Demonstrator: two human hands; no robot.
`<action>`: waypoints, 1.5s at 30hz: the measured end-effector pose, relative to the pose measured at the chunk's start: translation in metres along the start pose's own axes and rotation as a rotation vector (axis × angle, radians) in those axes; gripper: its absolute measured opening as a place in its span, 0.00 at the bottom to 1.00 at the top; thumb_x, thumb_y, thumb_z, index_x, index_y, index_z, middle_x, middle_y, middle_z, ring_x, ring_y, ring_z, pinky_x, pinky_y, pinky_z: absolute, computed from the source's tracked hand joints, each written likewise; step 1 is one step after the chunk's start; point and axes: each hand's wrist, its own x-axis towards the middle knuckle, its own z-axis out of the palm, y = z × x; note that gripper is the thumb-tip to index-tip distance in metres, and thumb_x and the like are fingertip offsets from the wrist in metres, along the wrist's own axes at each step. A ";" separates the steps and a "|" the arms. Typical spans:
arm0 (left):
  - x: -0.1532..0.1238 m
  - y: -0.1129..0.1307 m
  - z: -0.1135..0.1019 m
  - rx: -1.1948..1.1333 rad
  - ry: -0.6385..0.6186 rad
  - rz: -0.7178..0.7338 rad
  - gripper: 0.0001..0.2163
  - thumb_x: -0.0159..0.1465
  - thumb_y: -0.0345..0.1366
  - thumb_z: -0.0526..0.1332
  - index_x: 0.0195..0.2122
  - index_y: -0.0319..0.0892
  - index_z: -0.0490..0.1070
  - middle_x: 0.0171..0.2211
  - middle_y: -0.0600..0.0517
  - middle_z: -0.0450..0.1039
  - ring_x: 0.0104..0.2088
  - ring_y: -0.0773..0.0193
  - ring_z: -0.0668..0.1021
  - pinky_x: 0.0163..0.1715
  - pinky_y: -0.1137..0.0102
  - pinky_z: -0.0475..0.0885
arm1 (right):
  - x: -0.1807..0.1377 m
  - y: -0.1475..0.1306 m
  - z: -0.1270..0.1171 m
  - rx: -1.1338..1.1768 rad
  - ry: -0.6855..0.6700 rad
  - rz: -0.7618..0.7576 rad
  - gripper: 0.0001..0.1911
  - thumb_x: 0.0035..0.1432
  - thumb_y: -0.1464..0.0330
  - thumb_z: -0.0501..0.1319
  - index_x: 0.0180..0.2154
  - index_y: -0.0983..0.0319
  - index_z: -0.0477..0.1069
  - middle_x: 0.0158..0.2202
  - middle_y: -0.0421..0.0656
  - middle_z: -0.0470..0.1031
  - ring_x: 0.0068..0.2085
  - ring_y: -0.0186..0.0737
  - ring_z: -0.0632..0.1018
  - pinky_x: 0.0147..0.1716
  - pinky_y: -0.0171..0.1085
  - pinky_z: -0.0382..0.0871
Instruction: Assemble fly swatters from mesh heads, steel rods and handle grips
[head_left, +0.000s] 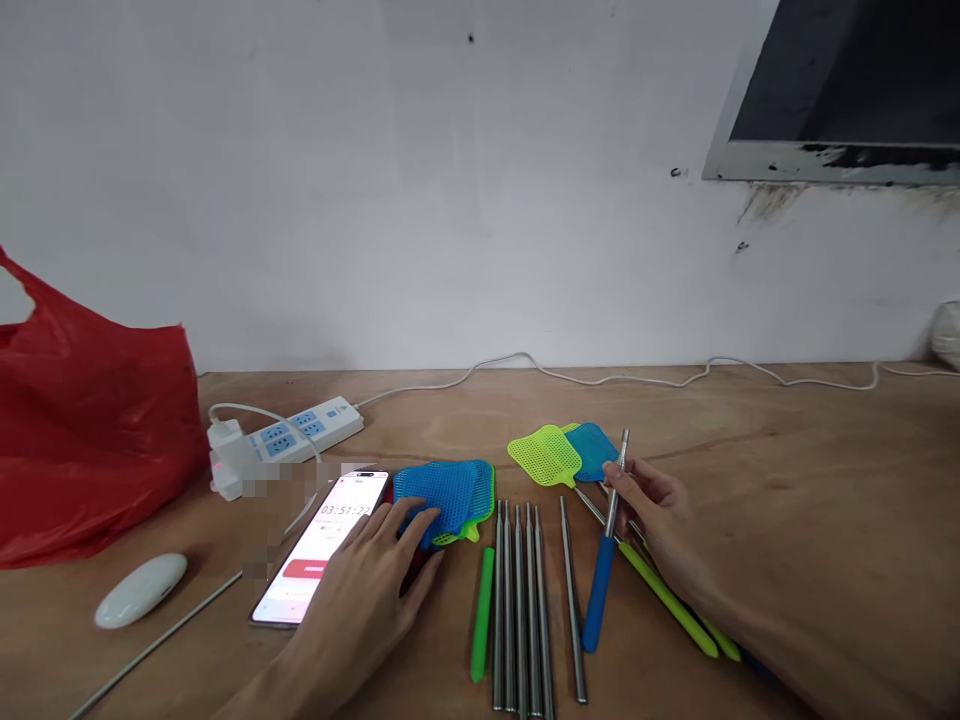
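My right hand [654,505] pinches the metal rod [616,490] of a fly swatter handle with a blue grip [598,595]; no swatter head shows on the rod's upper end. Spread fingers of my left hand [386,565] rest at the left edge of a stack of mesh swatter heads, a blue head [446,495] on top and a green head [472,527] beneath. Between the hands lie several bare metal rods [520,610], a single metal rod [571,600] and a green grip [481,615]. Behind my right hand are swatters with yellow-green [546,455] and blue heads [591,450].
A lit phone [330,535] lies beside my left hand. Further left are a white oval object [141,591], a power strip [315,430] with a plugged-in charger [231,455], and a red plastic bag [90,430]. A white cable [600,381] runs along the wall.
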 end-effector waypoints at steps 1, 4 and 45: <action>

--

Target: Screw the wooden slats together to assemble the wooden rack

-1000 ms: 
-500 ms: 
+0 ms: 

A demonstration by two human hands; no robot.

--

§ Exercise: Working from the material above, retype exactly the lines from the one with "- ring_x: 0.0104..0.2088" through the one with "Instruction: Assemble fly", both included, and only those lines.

§ Answer to the problem:
  - ring_x: 0.0104..0.2088
  - ring_y: -0.0773..0.0193
  - ring_z: -0.0668..0.1021
  - pinky_x: 0.0163..0.1715
  - pinky_y: -0.1137..0.0102
  - pinky_z: -0.0475..0.0885
arm1 (right):
  - x: -0.1807..0.1377 m
  - y: -0.1475..0.1306 m
  - z: -0.1270..0.1171 m
  - rx: -1.1338..1.1768 rad
  - ry: -0.6855..0.6700 rad
  - rz: -0.7618..0.7576 rad
  - gripper: 0.0001..0.1911
  - thumb_x: 0.0035..0.1432
  - thumb_y: -0.1464..0.0330
  - thumb_z: -0.0501..0.1319
  - index_x: 0.0180..0.2154
  - index_y: -0.0983..0.0319
  - index_z: -0.0477..0.1069
  - middle_x: 0.0158..0.2202
  - middle_y: -0.0421..0.0656
  - middle_z: -0.0470..0.1031
  - ring_x: 0.0068..0.2085
  - ring_y: -0.0186..0.0737
  - ring_z: -0.0632..0.1018
  - pinky_x: 0.0147..0.1716
  - pinky_y: -0.0171..0.1085
  - pinky_z: -0.0382..0.0871
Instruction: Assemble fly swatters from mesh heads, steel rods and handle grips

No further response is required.